La structure actuelle l'autorise. Le Brexit est l'exemple en cours où le Royaume-Uni, sous forme d'un référendum, a demandé son retrait, à présent défendu par l'actuel Premier ministre Theresa May. La procédure n'est pas encore enclenchée, les préparations si. Il faut tout renégocier, inclure les services britanniques autrefois transférés au niveau européen. Bref ce sera un travail de longue haleine.

 

Ici, je parle d'un retrait pacifique et reconnu. Que se passerait-il si les EUE ne reconnaîtraient plus ce droit? L'Etat va-t-il s'engager dans une guerre d'indépendance?

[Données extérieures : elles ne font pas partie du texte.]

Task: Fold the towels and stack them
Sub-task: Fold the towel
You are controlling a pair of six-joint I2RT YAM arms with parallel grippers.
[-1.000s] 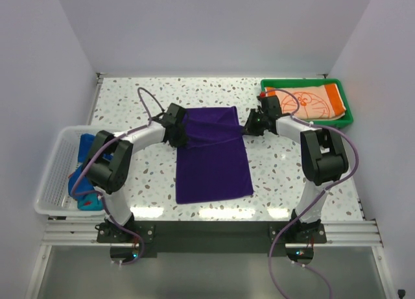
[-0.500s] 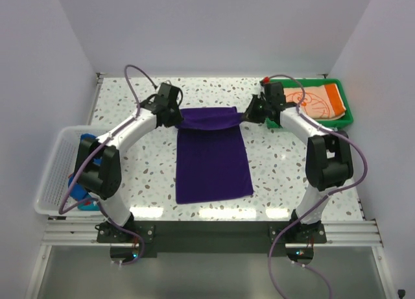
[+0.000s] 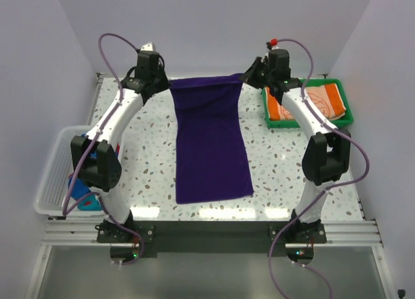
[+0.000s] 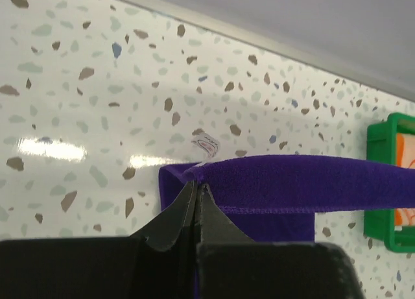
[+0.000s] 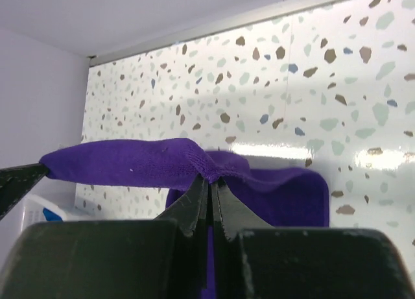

Et encore, je parle d'un Etat. Les unionistes aiment comparer avec les USA, voyons s'ils aimeraient connaitre une guerre de sécession à la sauce européenne entre les défenseurs de l'Union (le pouvoir au fédéral) et les confédéralistes (le pouvoir aux Etats). Certes, l'UE s'est construite pour favoriser la paix, elle a même reçu un prix Nobel de la Paix pour cela (Lire "La paix n'a pas de prix"[1]) mais l'histoire ne reste jamais figée. Et malheureusement, les différences entre membres persistent, pouvant aboutir à une grave crise si celles-ci ne sont pas prises en compte.

 

Les possibles conséquences internationales

 

Nous avons évoquer les arguments ne concernant que l'UE, il faut à présent rajouter la dimension internationale. Comment réagiront les grands puissances à l'émergence des EUE?

 

La Russie serait en alerte rouge générale en voyant du jour en lendemain un puissant Etat à ses frontières (par la Finlande et les Etats baltes) encerclant Kaliningrad. Déjà voir l'UE empiéter sur l'espace post-soviétique avec l'OTAN ne lui fait pas plaisir, alors imaginer sa réaction face aux EUE, surtout en incluant l'unification des armées européennes sous un commandement unique. Cela reste hypothétique, la situation pourrait déboucher sur une nouvelle guerre froide tout comme elle pourrait aussi aboutir à une coopération renforcée. Seule l'histoire nous le dira.

 

Quant aux Etats-Unis d'Amérique, la réaction sera mitigée. Leur position n'a pas changé depuis la guerre froide : il faut une Europe forte mais pas trop. Assez forte pour résister à l'URSS puis à la Russie mais pas trop pour éviter la création d'une forteresse européenne qui n'aurait plus besoin de l'OTAN et ne souhaiterait plus suivre la position étasunienne lors de discussions.

 

Tout ceci est, comme dit précédemment, hypothétique. Je ne suis pas devin, personne ne l'est, il faudra baser l'analyse selon le gouvernement en place. Il démontre cependant qu'il faut inclure l'aspect international pour un tel projet.

 

La structure des EUE

 

C'est le gros point d'interrogation : comment ce super Etat sera-t-il formé? Si nous nous basons sur le modèle outre-Atlantique, le Parlement européen deviendrait la Chambre des Représentants, un Sénat peut être envisagé pour représenter l'intérêt des Etats-membres, les parlements nationaux deviendraient étatiques, la Commission deviendrait le gouvernement et le Conseil européen deviendrait obsolète.

 

Parler de gouverneurs serait une erreur, autant laisser les structures en place au nom de la souveraineté étatique. Pour le reste, ce sera l'affaire des discussions.

 

 

Il est trop tôt pour en parler. Il faut d'abord régler les dissensions entre partenaires, corriger les erreurs d'intégration, définir les limites de l'UE, tenir compte des tendances nationalistes des Etats-membres. Seulement après, la question pourra être évoquée, s'il y aura encore quelqu'un pour la poser.